Pub Date : 2024-01-01DOI: 10.1016/j.jvsvi.2024.100060
Objective
This narrative review aims to analyze the role and efficacy of different methods of intraoperative neuro-monitoring during carotid endarterectomy.
Methods
Articles were collected from online databases, searching ‘carotid endarterectomy,’ intraoperative neuro monitoring,’ and ‘intraoperative neurological monitoring,” from 1999 to 2023.
Results
The search for an optimal intraoperative neuromonitoring technique during carotid endarterectomy is complex and still debated. Regional anesthesia, specifically ultrasound-guided cervical blocks, has become increasingly popular due to its ability to examine the awake patient. Additionally, reports suggest that regional anesthesia leads to shorter operative times, shorter postoperative stays, and less need for shunting. The primary limitations are patient compliance, particularly in cases of claustrophobia, and complications that make it difficult to access the patient’s airway. Currently, there is no definitive evidence favoring one anesthetic technique over another. Other monitoring techniques, such as electroencephalogram, cannot detect ischemia in the subcortical lobe or silent brain strokes caused by micro-embolisms. Although bispectral index is a potential tool, it may lead to false positives due to impaired cerebral perfusion during clamping. Stump pressure measurement is a direct indicator of perfusion pressure across the circle of Willis. However, the critical threshold of “adequate” perfusion is still debated.
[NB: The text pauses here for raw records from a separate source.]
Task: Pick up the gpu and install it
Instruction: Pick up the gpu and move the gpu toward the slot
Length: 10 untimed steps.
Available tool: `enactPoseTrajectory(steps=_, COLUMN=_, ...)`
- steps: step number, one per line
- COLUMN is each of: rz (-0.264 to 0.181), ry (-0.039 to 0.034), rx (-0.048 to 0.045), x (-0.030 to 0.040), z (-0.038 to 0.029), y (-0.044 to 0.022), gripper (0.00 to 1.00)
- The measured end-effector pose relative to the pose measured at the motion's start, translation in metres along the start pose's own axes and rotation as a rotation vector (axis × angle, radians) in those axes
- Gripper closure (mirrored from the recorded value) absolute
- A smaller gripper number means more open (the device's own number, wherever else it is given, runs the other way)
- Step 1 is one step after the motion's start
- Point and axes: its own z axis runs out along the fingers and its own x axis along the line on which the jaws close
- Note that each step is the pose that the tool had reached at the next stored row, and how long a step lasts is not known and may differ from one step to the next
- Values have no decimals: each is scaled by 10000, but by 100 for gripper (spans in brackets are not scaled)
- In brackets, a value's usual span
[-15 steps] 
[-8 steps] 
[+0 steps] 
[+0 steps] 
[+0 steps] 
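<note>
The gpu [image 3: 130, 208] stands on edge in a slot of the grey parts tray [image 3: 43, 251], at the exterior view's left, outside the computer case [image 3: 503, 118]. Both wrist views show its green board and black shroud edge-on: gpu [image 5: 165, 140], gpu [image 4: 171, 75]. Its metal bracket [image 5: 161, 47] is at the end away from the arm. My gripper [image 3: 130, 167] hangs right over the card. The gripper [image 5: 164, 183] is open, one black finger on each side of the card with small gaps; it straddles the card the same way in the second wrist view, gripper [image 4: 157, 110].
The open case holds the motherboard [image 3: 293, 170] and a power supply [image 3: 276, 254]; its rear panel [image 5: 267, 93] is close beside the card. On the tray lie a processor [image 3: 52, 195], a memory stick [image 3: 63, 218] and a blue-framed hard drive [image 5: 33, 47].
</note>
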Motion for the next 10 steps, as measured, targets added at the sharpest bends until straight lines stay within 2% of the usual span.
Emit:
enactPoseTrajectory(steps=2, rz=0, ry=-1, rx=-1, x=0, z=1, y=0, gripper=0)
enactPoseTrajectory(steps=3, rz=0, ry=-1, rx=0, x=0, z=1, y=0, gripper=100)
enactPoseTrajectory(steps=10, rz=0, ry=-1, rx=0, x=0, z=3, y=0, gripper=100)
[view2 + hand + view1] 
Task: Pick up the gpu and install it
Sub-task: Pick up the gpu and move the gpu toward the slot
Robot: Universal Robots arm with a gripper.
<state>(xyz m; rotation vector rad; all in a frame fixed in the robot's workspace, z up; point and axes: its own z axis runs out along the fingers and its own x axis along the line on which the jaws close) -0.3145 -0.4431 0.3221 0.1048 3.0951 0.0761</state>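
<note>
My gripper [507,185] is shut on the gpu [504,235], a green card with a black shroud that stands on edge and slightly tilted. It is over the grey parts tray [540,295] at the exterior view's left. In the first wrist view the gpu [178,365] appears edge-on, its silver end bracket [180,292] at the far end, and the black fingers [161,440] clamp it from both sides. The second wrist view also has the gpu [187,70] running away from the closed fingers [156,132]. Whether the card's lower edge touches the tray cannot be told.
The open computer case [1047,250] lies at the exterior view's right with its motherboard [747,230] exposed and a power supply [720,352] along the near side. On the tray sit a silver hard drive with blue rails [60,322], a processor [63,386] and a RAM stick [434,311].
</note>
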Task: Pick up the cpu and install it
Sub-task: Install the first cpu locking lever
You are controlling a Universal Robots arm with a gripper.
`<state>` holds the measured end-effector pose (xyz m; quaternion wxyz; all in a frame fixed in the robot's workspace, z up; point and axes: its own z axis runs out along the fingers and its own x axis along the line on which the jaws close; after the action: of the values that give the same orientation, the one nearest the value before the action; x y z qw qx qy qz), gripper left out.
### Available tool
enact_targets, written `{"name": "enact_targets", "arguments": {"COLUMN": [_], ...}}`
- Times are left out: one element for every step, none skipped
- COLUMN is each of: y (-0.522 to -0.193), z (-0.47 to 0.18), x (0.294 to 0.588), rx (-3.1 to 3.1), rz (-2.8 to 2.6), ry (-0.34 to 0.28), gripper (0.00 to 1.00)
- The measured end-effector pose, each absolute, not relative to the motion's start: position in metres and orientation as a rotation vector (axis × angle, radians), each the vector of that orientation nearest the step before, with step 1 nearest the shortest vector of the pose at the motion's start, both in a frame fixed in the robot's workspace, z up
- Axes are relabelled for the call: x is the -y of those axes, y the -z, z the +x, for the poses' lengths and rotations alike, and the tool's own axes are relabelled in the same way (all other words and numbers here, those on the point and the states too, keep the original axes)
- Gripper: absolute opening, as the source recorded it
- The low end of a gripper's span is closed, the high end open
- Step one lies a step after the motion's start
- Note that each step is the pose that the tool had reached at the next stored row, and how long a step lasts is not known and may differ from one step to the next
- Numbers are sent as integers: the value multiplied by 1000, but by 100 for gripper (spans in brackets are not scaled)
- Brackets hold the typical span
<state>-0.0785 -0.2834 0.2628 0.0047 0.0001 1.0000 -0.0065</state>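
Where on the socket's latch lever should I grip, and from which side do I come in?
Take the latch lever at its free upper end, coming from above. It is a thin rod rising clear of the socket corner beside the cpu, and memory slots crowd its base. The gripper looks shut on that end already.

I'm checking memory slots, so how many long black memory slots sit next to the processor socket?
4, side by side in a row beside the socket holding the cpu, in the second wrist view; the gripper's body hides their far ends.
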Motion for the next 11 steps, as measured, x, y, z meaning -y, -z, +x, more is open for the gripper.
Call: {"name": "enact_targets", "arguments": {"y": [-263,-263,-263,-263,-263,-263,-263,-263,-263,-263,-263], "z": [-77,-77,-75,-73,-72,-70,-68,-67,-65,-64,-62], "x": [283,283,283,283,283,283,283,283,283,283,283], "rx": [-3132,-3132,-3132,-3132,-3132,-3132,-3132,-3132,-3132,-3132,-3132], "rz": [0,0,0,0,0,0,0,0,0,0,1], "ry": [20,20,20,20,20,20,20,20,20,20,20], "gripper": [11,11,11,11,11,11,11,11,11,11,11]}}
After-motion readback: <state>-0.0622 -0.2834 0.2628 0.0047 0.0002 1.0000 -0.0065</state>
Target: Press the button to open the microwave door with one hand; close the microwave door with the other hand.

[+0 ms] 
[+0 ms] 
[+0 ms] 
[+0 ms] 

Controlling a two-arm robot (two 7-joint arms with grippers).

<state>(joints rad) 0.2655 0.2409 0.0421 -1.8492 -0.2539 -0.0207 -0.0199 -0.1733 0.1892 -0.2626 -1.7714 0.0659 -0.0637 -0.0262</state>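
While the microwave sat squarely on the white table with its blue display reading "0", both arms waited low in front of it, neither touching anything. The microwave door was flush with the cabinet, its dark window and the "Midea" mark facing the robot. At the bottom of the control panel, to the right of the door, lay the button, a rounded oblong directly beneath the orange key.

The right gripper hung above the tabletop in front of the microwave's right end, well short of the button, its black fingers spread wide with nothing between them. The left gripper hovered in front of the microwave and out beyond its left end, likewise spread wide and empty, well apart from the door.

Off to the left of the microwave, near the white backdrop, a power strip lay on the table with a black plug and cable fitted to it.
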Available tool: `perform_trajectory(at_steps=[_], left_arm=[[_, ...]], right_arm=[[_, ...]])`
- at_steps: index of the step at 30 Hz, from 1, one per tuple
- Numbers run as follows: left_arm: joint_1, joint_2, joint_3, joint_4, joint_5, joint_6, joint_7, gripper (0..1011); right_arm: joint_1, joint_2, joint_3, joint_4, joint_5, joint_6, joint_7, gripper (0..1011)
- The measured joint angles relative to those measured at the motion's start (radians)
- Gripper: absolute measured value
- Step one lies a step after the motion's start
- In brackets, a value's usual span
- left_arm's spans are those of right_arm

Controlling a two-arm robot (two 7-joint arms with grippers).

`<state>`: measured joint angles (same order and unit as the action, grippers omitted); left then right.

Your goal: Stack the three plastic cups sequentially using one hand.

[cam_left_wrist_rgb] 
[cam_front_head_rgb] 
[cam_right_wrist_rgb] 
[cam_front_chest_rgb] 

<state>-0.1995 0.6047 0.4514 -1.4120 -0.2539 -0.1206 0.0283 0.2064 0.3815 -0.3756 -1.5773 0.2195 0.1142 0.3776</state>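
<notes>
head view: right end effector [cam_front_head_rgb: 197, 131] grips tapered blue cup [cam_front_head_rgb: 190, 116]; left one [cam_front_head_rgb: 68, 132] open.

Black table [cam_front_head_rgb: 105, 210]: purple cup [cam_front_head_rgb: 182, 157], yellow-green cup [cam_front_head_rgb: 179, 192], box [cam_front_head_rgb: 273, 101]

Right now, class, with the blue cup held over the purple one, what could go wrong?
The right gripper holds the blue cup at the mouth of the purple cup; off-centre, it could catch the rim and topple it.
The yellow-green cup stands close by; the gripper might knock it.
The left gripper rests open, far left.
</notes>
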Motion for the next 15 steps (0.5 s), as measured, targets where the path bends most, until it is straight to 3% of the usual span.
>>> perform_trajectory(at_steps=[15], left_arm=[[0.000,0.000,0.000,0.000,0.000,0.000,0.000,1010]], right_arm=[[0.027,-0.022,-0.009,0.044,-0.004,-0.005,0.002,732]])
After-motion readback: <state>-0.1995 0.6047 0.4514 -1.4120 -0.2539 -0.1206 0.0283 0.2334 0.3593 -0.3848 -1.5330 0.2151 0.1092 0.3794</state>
Near-infrared spectroscopy (NIRS) is a user-friendly, low-cost, noninvasive, and portable method with easily interpretable results. The critical cutoff to detect cerebral ischemia differs among market available NIRS devices; despite high negative predictive value, NIRS is still affected by a low positive predictive value. The available data on the use of routine shunting from randomized controlled trials is limited, and further studies are warranted.
Conclusions
Currently available intraoperative neuro-monitoring techniques for patients undergoing carotid endarterectomy have different uses and limitations, and a conclusive judgement cannot be reached. Future randomized studies and large real-world registries might shed light on this debated topic.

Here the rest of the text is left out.